Stored records:
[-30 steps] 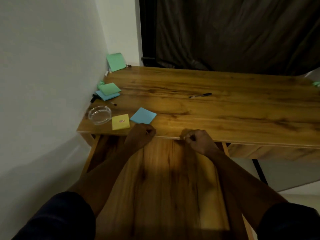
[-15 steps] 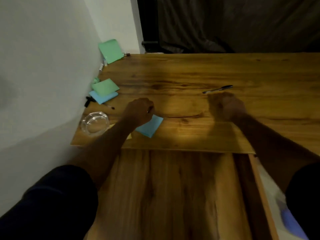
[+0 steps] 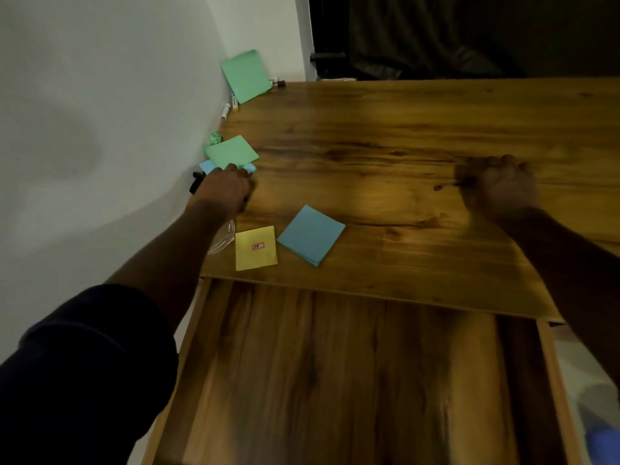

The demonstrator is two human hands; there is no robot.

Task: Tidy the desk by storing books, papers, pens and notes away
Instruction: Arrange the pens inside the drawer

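Observation:
My left hand [image 3: 228,187] reaches to the desk's left edge, its fingertips on a blue note pad [image 3: 208,166] that lies under a green note pad [image 3: 231,152]. My right hand [image 3: 500,186], blurred, is curled over a black pen [image 3: 439,187] whose end sticks out to the left of the fist. A yellow note [image 3: 255,248] and another blue note pad [image 3: 310,234] lie near the desk's front edge. A green sheet [image 3: 245,75] leans against the wall in the far corner. An open wooden drawer [image 3: 335,380] extends below the desk edge.
A glass ashtray [image 3: 222,241] sits half hidden under my left forearm. Along the wall lie markers [image 3: 225,110], a crumpled green paper [image 3: 215,138] and a black marker [image 3: 196,182]. The wooden desk [image 3: 402,129] ends at a white wall on the left; a dark curtain hangs behind.
Both hands left the drawer front and moved onto the desk. My left hand went past the blue pad to the green and blue pads by the wall; my right hand closed over the pen.

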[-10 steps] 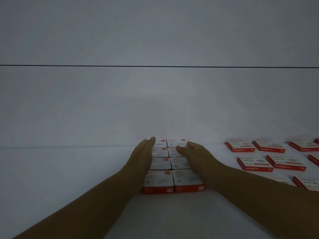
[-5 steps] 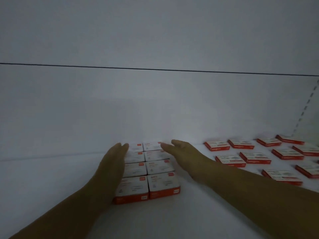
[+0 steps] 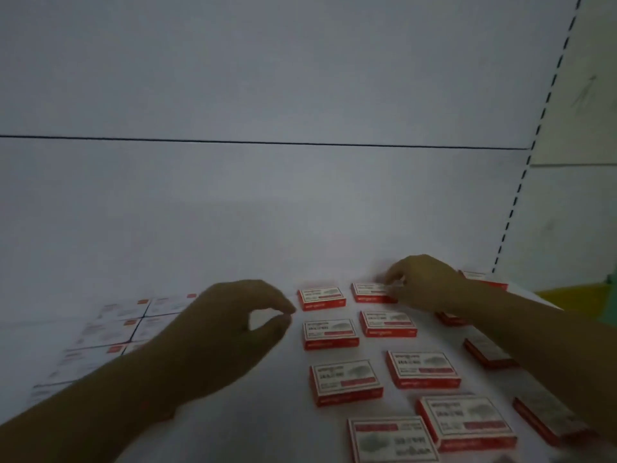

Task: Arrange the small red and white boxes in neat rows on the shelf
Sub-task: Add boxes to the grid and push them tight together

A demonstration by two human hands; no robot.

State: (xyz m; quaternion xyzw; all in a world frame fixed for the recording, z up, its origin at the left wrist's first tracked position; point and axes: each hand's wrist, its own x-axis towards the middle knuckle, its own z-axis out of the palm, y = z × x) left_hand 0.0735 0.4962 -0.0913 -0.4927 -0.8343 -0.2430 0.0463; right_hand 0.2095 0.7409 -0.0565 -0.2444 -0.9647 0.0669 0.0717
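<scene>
A: Layout?
B: White shelf [image 3: 233, 429]. A packed block [image 3: 113, 325] of boxes lies at left, blurred. Loose boxes [image 3: 345, 382] lie spread apart at right.
A: Hands?
B: Left hand [image 3: 227, 332] hovers between the two groups, thumb and forefinger curled into an empty ring. Right hand [image 3: 424, 282] reaches far, and its fingers [image 3: 389, 279] pinch the far box [image 3: 370, 292].

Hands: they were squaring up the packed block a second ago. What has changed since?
Both hands let go of the packed block and moved right. The left hand now hovers beside it, fingers curled, holding nothing. The right hand has reached the loose boxes and curls its fingers on a back-row box. The view swung right too. The block stays packed; the loose boxes lie spaced apart as before.
</scene>
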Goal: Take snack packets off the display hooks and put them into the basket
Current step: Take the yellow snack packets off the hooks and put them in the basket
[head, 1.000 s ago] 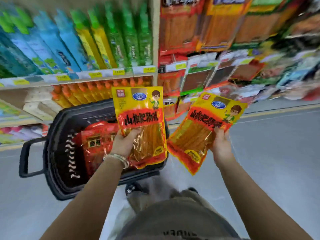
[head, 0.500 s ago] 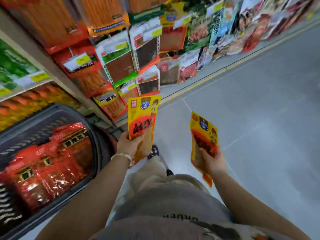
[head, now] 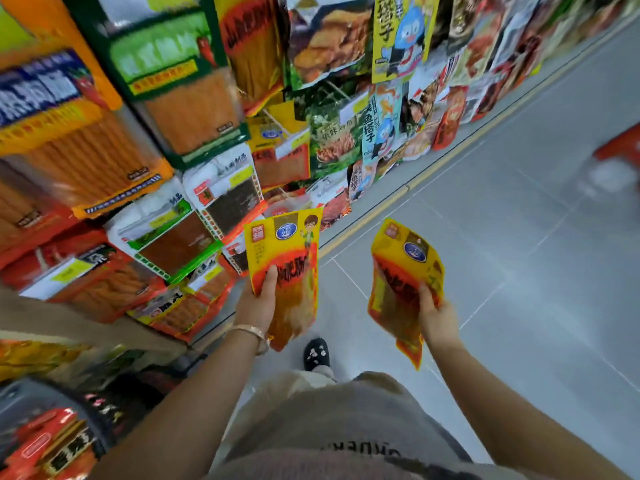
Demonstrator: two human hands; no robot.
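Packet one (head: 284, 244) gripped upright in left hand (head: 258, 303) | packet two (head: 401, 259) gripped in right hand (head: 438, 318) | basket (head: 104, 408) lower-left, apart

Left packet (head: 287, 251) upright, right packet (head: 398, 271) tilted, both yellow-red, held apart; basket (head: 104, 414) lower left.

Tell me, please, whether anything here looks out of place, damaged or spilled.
Nothing looks damaged or spilled: the left hand grips one yellow packet and the right hand a second yellow packet, both intact. The one oddity is a red and white thing on the floor at the far right, too blurred to identify.
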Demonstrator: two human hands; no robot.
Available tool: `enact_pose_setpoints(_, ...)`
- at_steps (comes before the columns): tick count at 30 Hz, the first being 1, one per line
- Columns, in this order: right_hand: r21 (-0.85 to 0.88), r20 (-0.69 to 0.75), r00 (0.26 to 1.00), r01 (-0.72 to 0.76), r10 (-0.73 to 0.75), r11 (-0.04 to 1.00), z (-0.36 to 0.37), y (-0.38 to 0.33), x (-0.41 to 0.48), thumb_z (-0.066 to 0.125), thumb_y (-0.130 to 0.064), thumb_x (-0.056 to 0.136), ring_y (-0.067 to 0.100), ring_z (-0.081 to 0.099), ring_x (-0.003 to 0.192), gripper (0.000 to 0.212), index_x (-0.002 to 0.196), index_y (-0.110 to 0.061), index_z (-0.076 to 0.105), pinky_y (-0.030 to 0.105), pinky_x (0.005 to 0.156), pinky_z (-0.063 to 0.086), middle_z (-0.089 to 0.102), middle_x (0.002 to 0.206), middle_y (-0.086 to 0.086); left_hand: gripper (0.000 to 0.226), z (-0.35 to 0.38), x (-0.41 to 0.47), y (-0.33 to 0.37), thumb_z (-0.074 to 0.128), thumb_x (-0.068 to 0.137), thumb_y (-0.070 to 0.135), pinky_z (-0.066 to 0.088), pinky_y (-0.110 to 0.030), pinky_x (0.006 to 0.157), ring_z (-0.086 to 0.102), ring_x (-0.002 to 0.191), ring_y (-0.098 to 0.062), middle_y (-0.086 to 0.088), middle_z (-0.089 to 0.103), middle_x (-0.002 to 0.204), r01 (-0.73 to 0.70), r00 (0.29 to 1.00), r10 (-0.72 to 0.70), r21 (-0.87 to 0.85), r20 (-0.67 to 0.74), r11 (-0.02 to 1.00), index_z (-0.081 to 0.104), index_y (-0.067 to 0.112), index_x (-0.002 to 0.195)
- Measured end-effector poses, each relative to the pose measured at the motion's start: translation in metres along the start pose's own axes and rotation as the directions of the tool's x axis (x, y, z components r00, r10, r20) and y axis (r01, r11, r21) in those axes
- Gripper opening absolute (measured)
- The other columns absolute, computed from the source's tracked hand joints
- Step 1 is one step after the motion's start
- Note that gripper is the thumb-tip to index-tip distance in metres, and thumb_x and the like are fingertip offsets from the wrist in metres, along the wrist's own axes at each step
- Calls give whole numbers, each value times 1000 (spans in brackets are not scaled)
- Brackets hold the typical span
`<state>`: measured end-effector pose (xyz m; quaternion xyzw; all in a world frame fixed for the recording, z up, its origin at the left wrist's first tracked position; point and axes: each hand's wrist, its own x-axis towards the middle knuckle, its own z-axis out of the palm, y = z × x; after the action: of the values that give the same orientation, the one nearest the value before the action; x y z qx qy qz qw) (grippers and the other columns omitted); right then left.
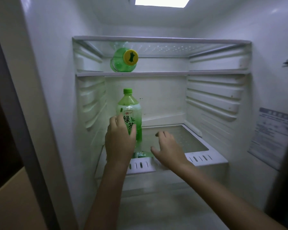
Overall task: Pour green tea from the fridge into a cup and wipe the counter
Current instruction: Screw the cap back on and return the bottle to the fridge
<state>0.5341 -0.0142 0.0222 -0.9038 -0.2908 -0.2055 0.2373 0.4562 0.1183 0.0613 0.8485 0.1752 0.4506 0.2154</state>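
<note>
My left hand (pixel 119 141) wraps the label of the upright green-tea plastic bottle (pixel 129 105) on the lower glass shelf (pixel 189 138); right hand (pixel 169 146) hovers open. Bottle is likely heavy and slick: grip mid-body and support the base.

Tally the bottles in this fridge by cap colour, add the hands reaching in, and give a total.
Green plastic tea bottle with green cap, upright: 1
Green plastic bottle with yellow cap, lying on its side: 1
Hands: 2 (left hand grips the upright bottle; right hand open, touching neither bottle)
Total: 4
The green patch at the lower shelf front is unclear, so not counted.
</note>
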Motion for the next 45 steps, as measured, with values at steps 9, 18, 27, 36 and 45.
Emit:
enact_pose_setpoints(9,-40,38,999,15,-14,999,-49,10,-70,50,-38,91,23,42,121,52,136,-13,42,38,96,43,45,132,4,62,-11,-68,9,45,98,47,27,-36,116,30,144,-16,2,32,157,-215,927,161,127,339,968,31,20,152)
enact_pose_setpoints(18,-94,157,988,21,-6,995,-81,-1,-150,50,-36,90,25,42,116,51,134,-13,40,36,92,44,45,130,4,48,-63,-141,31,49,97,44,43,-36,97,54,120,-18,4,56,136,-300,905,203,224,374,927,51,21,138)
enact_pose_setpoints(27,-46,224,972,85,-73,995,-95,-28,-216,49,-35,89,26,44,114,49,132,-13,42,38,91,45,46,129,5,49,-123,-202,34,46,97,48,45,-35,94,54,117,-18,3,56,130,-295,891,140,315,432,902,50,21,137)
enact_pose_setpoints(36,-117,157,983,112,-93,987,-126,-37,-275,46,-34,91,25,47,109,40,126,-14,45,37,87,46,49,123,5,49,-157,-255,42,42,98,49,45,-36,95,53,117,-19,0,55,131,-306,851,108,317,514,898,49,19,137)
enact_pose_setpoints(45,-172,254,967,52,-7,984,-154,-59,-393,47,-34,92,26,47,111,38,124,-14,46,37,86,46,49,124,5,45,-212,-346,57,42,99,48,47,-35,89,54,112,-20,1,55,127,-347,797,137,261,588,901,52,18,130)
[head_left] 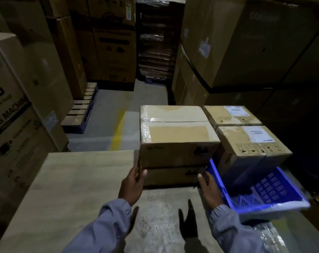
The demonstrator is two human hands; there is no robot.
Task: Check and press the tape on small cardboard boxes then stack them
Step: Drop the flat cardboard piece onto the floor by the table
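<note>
1. Stack. We see two small boxes stacked in the middle of the view. The top box [177,143] sits squarely on the lower box [170,177], with their front faces nearly flush. We cannot tell what the lower box rests on.

2. Tape. Clear tape [145,131] covers the left end of the top box lid and runs along the centre seam between the flaps. It looks glossy and wrinkled at the left edge.

3. Hands. Both hands are well apart, one at each front corner of the lower box.
- The left hand [133,183] pinches the left front corner, with the thumb on the front face and the fingers round the side.
- The right hand [209,187] touches the right front corner. We cannot tell whether it grips or only rests there.
- Both sleeves [107,227] are grey-blue.

4. Surroundings.
- A blue pallet [261,192] lies just right of the stack and carries two labelled boxes, one near [246,143] and one behind it [226,115].
- A flat pale board [69,189] lies left of the stack, touching or almost touching it.
- A yellow line [118,132] marks the floor [107,106] beyond the board.
- Tall cartons [228,42] stand on both sides and at the back of the aisle.
</note>
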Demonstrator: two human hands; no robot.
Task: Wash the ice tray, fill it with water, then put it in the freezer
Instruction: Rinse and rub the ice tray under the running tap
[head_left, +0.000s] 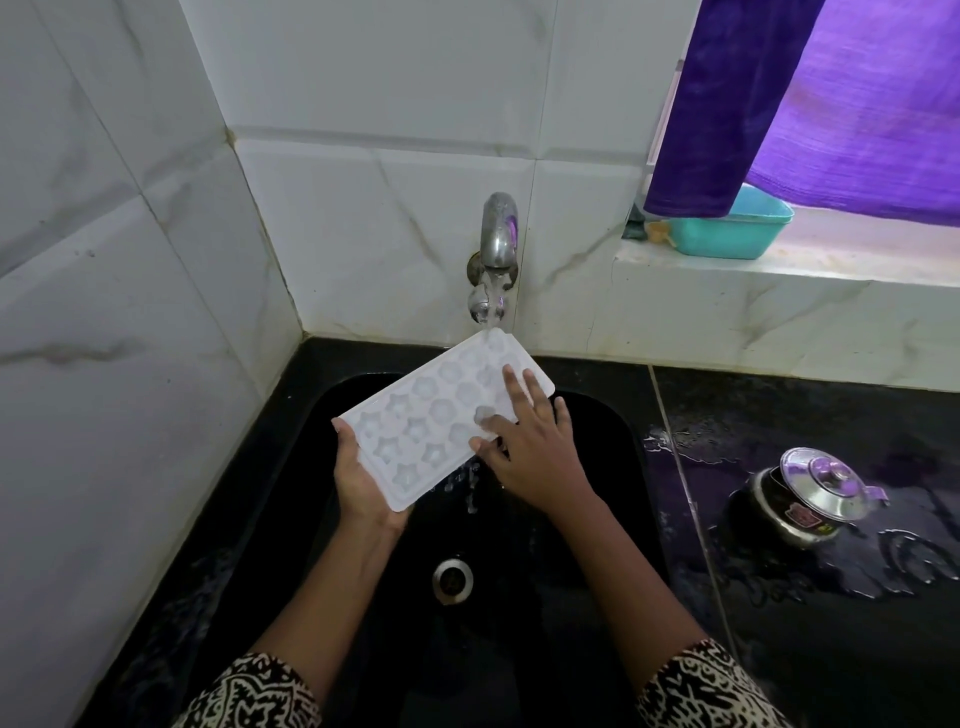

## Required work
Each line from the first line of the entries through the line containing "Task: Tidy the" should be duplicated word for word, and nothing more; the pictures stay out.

## Solved exercise
[-30 steps] 
[-15 steps] 
[+0 steps] 

The demonstrator is two human hands; there is no robot.

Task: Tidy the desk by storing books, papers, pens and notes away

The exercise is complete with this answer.